Exercise instructions ->
Nothing in the listing should be altered when it is copied, and no picture goes into the copy.
((
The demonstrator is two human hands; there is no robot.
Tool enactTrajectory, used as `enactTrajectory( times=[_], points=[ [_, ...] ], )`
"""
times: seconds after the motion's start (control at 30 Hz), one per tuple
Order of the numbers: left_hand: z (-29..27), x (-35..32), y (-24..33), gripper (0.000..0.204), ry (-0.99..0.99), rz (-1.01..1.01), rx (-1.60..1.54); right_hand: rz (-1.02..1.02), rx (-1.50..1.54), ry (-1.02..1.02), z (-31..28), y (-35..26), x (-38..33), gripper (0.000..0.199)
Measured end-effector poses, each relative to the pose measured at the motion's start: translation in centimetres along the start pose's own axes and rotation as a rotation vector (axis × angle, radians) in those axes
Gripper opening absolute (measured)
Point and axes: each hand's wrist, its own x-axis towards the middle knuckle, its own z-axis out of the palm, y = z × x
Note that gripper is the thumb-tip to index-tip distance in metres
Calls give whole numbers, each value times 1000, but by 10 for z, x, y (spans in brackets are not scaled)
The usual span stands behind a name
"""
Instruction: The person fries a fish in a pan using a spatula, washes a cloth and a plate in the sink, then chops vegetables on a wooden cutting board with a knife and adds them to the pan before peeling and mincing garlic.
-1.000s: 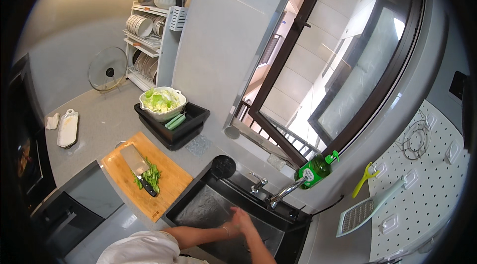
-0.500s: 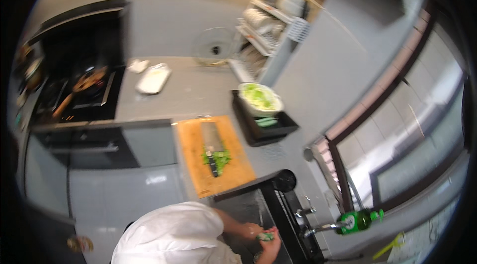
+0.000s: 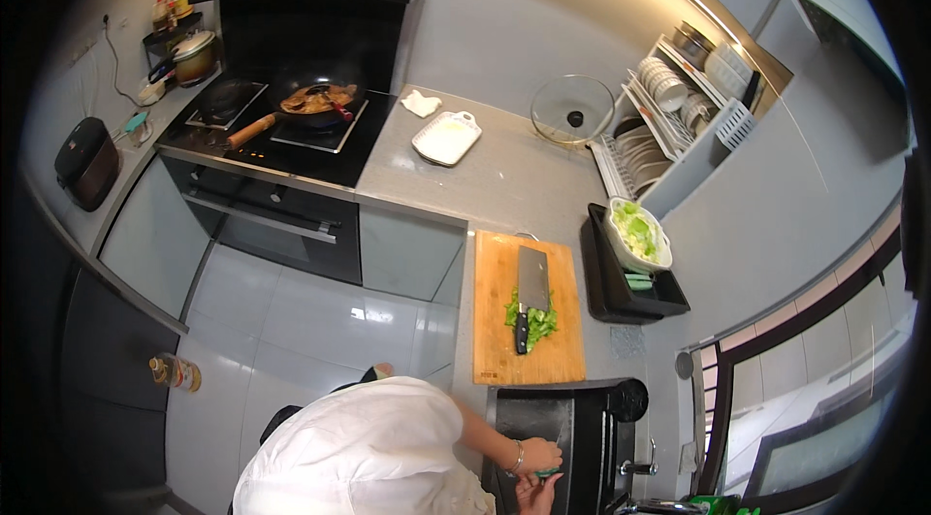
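My two hands meet over the black sink, which I'll take as my landmark. My left hand is closed around a small green vegetable piece, and my right hand sits just under it, touching the same piece from below; whether its fingers are curled shut I cannot tell at this size. I judge I hold the piece low inside the basin so that any water or dirt falls into the sink and not on the counter.

The piece shows only as a short pale-green sliver between my palms, mostly hidden.

Just beyond the sink lies the wooden cutting board, with the cleaver laid flat on it over some chopped greens, blade parked out of my way. To the right of the board, a black tray carries a white bowl of leaves. Far past the board, a wok sits on the stove.
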Motion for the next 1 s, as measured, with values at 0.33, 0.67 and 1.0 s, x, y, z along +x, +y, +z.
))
Answer for the task ->
The demonstrator is two human hands; there is no robot.
Tool enactTrajectory, used as `enactTrajectory( times=[_], points=[ [_, ...] ], )`
"""
times: seconds after the motion's start (control at 30 Hz), one per tuple
Order of the numbers: left_hand: z (-29..27), x (-35..32), y (-24..33), gripper (0.000..0.204), ry (-0.99..0.99), rz (-1.01..1.01), rx (-1.60..1.54); right_hand: rz (-1.02..1.02), rx (-1.50..1.54), ry (-1.02..1.02), z (-31..28), y (-35..26), x (-38..33), gripper (0.000..0.199)
Measured end-effector poses, each relative to the pose measured at the motion's start: translation in centimetres along the start pose's own axes and rotation as a rotation vector (axis × angle, radians) in those axes
Gripper opening absolute (measured)
Point and axes: each hand's wrist, its own x-axis towards the middle knuckle, its own z-axis out of the palm, y = z × x
Note that gripper is the thumb-tip to index-tip distance in metres
Calls give whole numbers, each value times 1000, but by 10 for z, x, y (spans in brackets are not scaled)
The usual span stands behind a name
"""
Instruction: The person fries a fish in a pan using a spatula, washes a cloth and a plate in the sink, then chops vegetables on a wooden cutting board with a knife and adds them to the pan before peeling and mincing garlic.
-1.000s: 
-0.500s: 
+0.000s: 
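My two hands meet over the black sink, which I'll take as my landmark. My left hand is closed around a small green vegetable piece, and my right hand sits just under it, touching the same piece from below; whether its fingers are curled shut I cannot tell at this size. I judge I hold the piece low inside the basin so that any water or dirt falls into the sink and not on the counter.

The piece shows only as a short pale-green sliver between my palms, mostly hidden.

Just beyond the sink lies the wooden cutting board, with the cleaver laid flat on it over some chopped greens, blade parked out of my way. To the right of the board, a black tray carries a white bowl of leaves. Far past the board, a wok sits on the stove.
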Motion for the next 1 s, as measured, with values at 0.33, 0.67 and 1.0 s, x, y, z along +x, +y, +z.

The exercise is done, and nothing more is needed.